I can't say that I was surprised by it all, though the names cited of various "lad mags" meant nothing to me. I've never seen any of them in their British editions, and I don't read their equivalents in the States. My own taste in photographs of lovely girls runs to fashion magazines. The photography is better, the girls are more my physical type (very tall, very slender), and the captions don't have a nudge, nudge, wink, wink air. High-fashion photos are much more erotic than anything found in, e.g., Maxim, and they're probably much more likely to be nudes.

I grew up in the years when the high-end fashion magazines were coming to regard nudes and stylized erotica as the stuff of everyday. I do remember discovering photographers in my undergraduate days--- Rebecca Blake, Jeff Dunas, David Hamilton, the early Ellen von Unwerth, Helmut Newton ---who were doing wonderfully elegant, dark, stylish things. I had collections of their work--- mostly vanished over the years as I moved across different cities ---that I wish I could look at now.

It's probably only a matter of time 'til the neo-Victorians amongst the gender warriors get around to mounting a sustained attack on high-fashion nudes. They've had a few spasms about poses that have undertones of s/m, but so far they haven't attacked the idea of nude photos in fashion magazines. I suppose they've been too busy attacking the models for being tall and lithe to get to attacks on sexualized poses or nudity. It'll happen, though. It's only a matter of time. I can't imagine that the gender warriors, for all their intellectual failings, won't figure out that male eyes do sometimes pore over high-end fashion magazines.

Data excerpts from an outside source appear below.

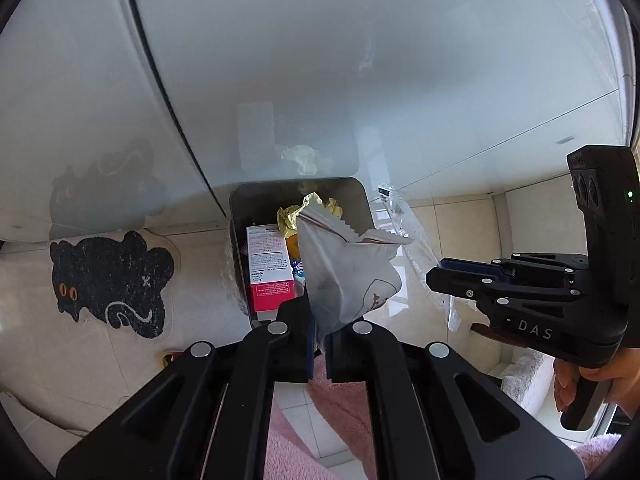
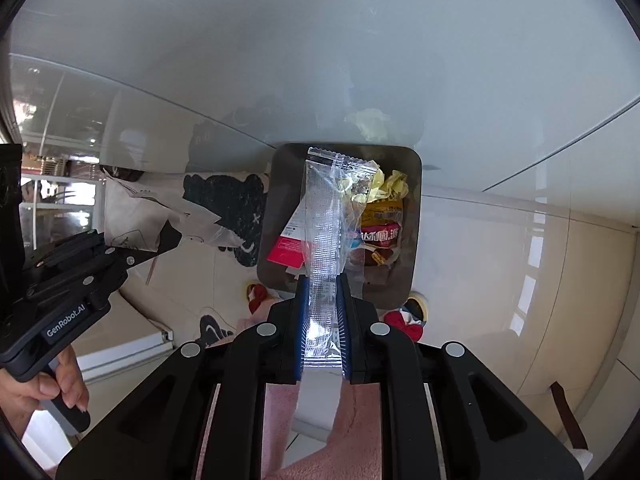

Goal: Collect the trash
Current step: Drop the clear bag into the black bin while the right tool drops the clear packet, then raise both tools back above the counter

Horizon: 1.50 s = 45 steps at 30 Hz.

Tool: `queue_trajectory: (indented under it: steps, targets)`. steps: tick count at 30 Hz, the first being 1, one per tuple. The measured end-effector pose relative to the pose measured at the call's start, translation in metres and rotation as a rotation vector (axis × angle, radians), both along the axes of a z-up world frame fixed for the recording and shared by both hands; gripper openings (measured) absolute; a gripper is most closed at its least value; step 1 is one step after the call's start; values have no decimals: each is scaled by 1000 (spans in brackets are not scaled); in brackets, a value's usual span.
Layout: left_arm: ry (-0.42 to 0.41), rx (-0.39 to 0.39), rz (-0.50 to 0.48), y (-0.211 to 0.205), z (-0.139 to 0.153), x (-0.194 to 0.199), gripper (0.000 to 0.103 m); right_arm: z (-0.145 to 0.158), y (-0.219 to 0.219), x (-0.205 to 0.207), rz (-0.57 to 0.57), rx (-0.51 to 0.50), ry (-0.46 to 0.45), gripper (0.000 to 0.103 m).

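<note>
Over the open trash bin [image 2: 414, 216] on the floor hang two wrappers: a clear one [image 2: 326, 232] clamped in the right tongs [image 2: 323, 334], a grey-white one [image 1: 344, 268] pinched in the left tongs [image 1: 319, 346]. Inside already lie a pink box [image 1: 267, 272], yellow paper [image 2: 390, 184] and snack packets. Judging by this, collecting is nearly done; both wrappers remain to be dropped.
</note>
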<state>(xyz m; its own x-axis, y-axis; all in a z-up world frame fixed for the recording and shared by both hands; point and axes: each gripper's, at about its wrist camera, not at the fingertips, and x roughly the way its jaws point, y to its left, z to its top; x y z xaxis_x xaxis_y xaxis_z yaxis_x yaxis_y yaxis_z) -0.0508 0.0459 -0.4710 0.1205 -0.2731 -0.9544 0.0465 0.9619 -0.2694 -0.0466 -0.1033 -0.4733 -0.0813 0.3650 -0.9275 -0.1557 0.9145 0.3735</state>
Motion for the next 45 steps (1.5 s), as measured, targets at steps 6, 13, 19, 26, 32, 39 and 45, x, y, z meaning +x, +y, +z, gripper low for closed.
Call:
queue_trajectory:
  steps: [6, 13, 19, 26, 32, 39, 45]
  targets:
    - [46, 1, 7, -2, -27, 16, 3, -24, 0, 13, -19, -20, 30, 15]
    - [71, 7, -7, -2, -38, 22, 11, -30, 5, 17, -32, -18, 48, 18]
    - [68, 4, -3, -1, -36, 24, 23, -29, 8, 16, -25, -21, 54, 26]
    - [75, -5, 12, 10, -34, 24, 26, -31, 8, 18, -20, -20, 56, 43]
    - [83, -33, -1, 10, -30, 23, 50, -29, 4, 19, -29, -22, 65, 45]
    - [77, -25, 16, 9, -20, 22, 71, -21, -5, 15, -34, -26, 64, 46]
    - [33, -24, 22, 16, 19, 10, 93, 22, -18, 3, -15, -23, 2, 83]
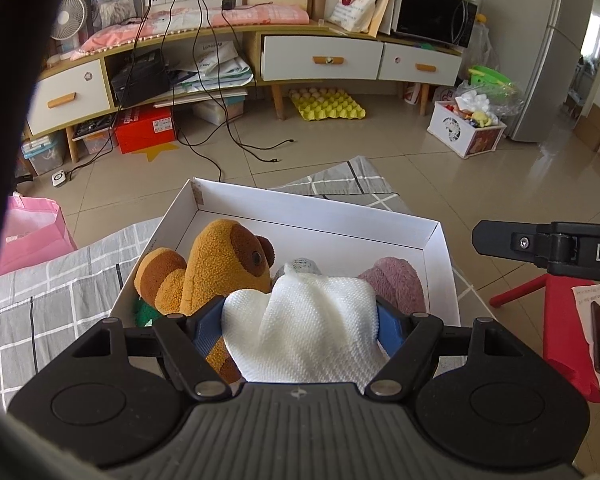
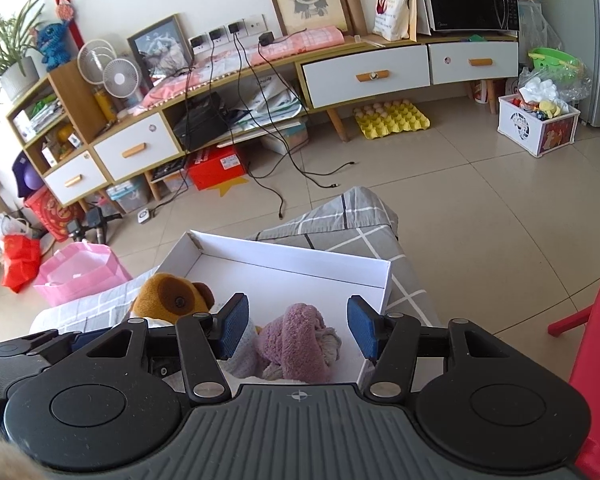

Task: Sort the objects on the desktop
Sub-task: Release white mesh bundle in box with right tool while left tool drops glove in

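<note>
Grey checked cloth (image 1: 52, 300) lies under the white box (image 1: 436, 264). Over its near edge the left gripper (image 1: 300, 320) grips a white cloth (image 1: 300, 328) between both fingers. Beside it the right gripper (image 2: 296, 328) stands wide around a purple towel (image 2: 296, 340) inside the box, beside the brown plush toy (image 1: 216, 268).

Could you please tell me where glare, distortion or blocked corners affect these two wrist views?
Left wrist view: window glare on the floor tiles, cabinet bowed by fisheye, dark blurred strap blocking the left edge. Right wrist view: sharp and evenly lit, cabinet likewise curved, corners vignetted.
</note>
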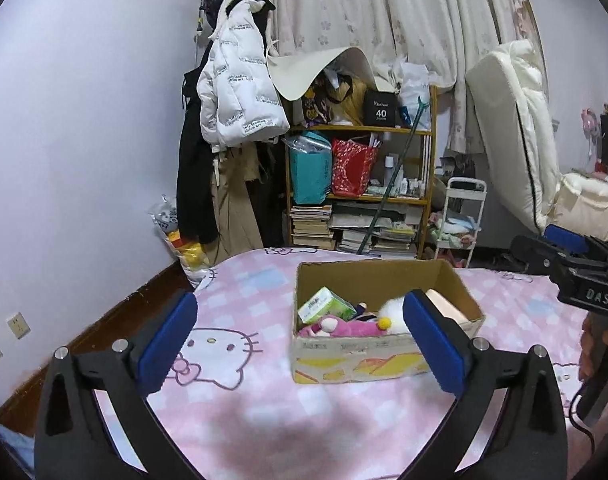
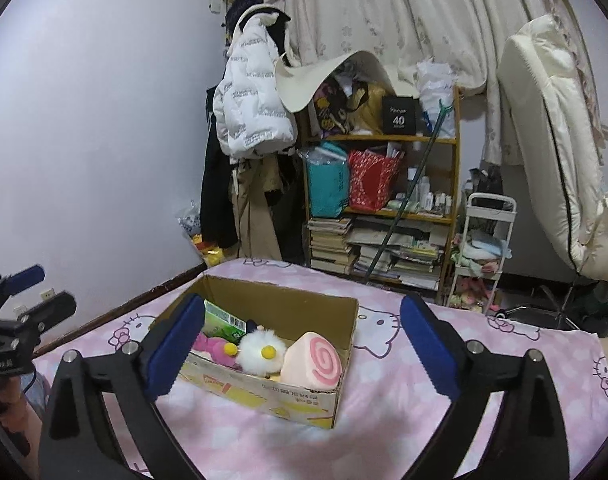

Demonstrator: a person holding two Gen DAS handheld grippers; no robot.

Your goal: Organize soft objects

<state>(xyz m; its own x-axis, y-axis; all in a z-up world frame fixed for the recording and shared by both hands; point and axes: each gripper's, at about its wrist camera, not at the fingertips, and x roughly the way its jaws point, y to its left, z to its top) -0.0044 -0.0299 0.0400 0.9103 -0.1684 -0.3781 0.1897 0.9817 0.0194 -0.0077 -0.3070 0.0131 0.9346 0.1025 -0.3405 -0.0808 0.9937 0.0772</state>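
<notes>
Both were empty and spread wide: left gripper [image 1: 299, 340], then right gripper [image 2: 299, 344], hovering short of the open brown cardboard box [image 2: 263, 394] on the pink cat-print bedsheet [image 1: 263, 420]. Box's long axis ran left-right across the bed, opening up. I'd have dropped straight in for the pink swirl-roll plush [image 2: 314, 362] at the right end and squeezed gently.

A pink checked sheet [image 2: 384, 420] with cat faces is covering the bed. On it a brown box [image 2: 263, 392] with yellow marks is showing a green pack [image 2: 223, 322], a pink plush [image 2: 213, 348], a white fluffy flower [image 2: 261, 350] with a yellow centre, and a pink swirl roll [image 2: 312, 362]. Blue pads [image 1: 434, 344] are lining black fingers.
</notes>
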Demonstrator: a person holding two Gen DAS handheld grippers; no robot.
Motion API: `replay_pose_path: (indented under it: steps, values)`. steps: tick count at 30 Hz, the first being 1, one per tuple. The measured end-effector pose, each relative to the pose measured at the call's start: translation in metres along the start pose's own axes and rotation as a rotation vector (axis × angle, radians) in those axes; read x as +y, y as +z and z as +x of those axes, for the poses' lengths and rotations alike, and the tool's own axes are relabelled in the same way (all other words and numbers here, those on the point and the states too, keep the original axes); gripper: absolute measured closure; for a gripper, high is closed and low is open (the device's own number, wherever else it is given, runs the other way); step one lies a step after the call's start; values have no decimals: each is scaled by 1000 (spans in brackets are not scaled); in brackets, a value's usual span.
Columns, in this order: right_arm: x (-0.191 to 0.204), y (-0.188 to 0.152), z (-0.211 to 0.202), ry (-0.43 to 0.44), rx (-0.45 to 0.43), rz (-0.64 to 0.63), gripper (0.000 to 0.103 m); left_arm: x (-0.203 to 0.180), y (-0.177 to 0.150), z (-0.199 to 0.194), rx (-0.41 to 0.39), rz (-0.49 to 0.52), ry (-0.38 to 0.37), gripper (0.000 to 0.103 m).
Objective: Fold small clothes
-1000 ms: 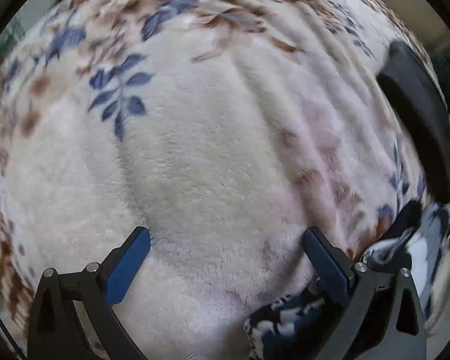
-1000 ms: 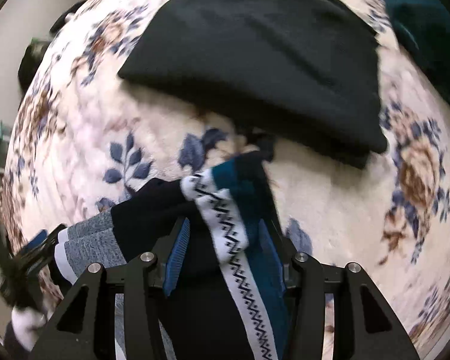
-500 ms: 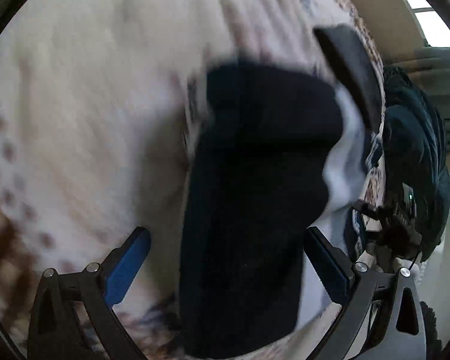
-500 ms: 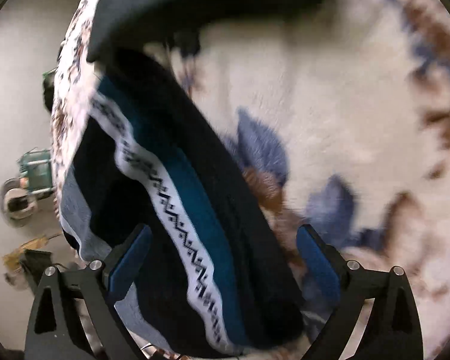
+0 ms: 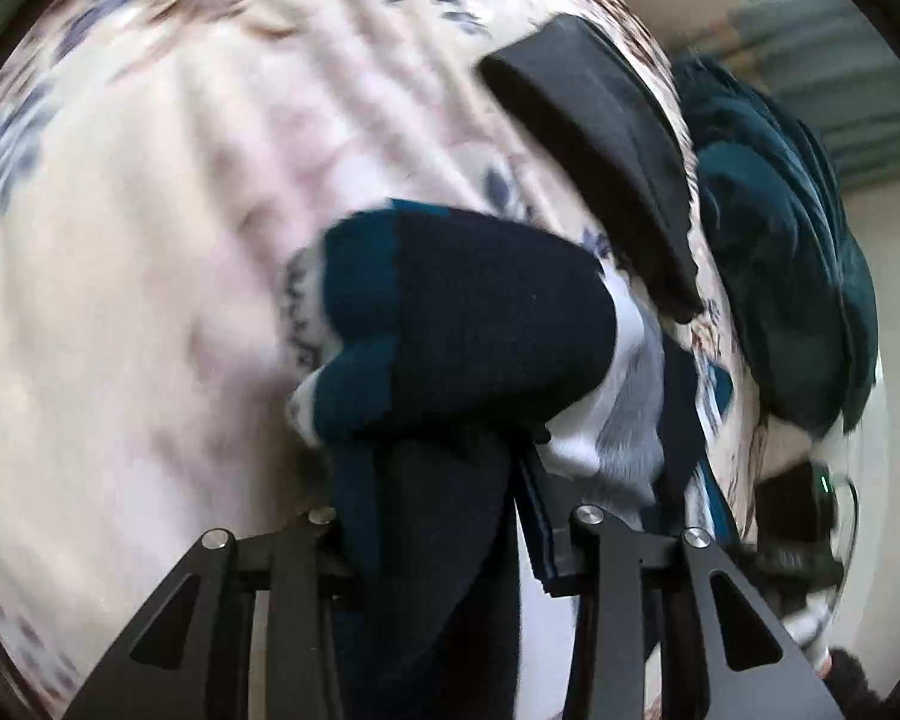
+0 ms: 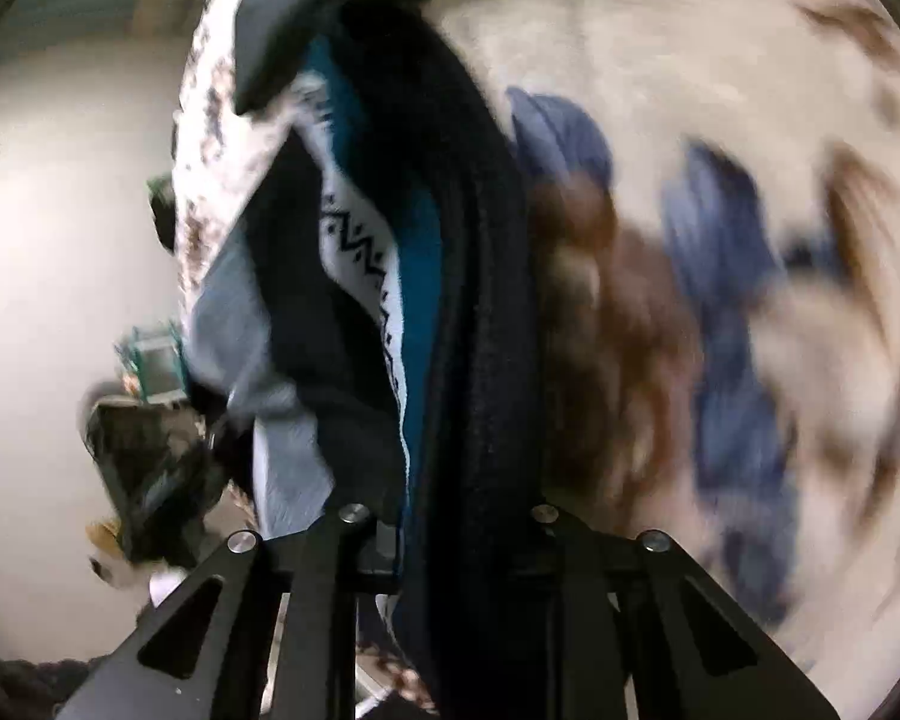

The gender warriors want to close off any visual avenues to desire. In their world, no image that might evoke desire can ever be anything other than degrading and coercive. Desire itself is seen as always and ever a pipeline to oppression and violence.  The gender warriors would like to drain sexuality and sexual desire out of the world. I'm not even sure that they'd be satisfied with purifying the public arena of any images that might evoke desire, since they'd be just as happy to do away with private, in-home access to magazines or videos.

Photography itself seems to anger the gender warriors. After all, photography is all about the gaze. It's posed, too--- the model really is only an object, something to be moved into place for a shot. Photography allows the viewer to create his own tale about the scene and the model.  And it encourages the viewer to think of beauty and desire, two things the gender warriors especially dislike.

Long ago, I used to take photographs of two things--- architectural design and lovely girls. Both things still excite my eye, and I wish I had the equipment (a good DSLR and lenses, at least) to photograph them again. In the meanwhile, though, I'll look at high-fashion photography and sigh over beauty and tell stories in my head about the beautiful.